Salad Dressing of choice. Ok, this part doesn’t have an actual measurement. You want enough dressing to help the quinoa stick together but you don’t want it soupy. I prefer to use a vinaigrette type dressing with lots of tang to it. The original salad I had was dressed with a home-made mustard vinaigrette. Today’s salad is going to have a Greek flair so I’m using Marie Callendar’s Greek Vinaigrette. I frequently make my own dressing too.

Put the quinoa and the liquid in a sauce pan. Bring to a boil, reduce to simmer and cover. Cook 10-15 minutes or until liquid is absorbed. (Basically, follow the directions on the box. If you’re making couscous, same thing.. follow the directions on the box. For couscous, I like to buy a box of seasoned couscous like Near East Roasted Garlic and Olive Oil flavor.) Once the grain is cooked, set it aside to cool.

While the quinoa/couscous is cooling you can chop the veggies. They need to be a very fine dice, about an 1/8 to 1/4 of an inch.

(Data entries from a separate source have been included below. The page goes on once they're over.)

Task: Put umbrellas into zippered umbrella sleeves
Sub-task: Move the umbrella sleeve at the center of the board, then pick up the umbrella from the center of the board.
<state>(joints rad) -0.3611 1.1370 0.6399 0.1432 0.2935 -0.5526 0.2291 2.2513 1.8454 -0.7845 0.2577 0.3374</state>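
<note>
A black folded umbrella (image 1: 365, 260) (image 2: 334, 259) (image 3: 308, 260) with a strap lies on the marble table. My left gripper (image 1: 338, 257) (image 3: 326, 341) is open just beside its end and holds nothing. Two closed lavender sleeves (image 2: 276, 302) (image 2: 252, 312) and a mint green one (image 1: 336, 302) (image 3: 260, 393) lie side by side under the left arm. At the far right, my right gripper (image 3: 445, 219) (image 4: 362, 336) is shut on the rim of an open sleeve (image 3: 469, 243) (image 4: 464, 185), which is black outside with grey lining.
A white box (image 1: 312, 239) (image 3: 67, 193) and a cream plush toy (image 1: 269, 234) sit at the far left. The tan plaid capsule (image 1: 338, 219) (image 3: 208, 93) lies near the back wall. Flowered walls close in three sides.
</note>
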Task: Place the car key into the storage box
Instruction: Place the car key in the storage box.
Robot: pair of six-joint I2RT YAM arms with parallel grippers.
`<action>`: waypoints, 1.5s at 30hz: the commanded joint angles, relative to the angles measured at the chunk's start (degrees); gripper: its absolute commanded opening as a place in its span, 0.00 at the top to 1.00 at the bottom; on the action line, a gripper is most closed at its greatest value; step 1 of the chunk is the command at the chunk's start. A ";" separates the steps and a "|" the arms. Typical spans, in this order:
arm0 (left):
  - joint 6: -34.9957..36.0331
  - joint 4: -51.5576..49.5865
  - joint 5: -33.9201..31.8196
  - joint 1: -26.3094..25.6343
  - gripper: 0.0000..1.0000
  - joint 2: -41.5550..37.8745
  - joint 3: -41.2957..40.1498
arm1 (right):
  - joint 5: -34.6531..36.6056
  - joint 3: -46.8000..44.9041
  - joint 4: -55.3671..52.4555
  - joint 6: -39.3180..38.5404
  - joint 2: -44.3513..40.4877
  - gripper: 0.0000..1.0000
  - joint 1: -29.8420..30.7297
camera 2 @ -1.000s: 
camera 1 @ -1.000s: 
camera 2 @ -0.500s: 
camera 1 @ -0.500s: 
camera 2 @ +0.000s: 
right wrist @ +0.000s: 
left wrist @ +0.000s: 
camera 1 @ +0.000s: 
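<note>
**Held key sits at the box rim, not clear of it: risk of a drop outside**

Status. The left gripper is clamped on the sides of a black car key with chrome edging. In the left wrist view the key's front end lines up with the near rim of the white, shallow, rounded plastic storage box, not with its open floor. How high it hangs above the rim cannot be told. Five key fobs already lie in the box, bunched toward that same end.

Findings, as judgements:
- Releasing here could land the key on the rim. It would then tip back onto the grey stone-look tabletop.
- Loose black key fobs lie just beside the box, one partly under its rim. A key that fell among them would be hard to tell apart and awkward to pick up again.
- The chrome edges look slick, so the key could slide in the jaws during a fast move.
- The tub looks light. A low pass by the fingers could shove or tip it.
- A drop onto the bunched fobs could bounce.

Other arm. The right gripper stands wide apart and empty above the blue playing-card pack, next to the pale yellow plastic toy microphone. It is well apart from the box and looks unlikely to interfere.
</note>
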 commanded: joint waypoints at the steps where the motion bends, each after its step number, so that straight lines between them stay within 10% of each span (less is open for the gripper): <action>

When the quinoa is cool, stir in the vegetables. (If you need to cool the grain/couscous quickly, stick it in the freezer and stir it every 2-3 minutes. Do NOT sit the bowl/pan on top of the ice cream! It will cause the ice cream to melt.) Mix in the dressing, making sure not to add too much. By itself quinoa (and couscous) can be pretty light and fluffy so you want the dressing to make the grains stick together a bit. Sprinkle with feta cheese and serve.

This is an awesome summer time salad!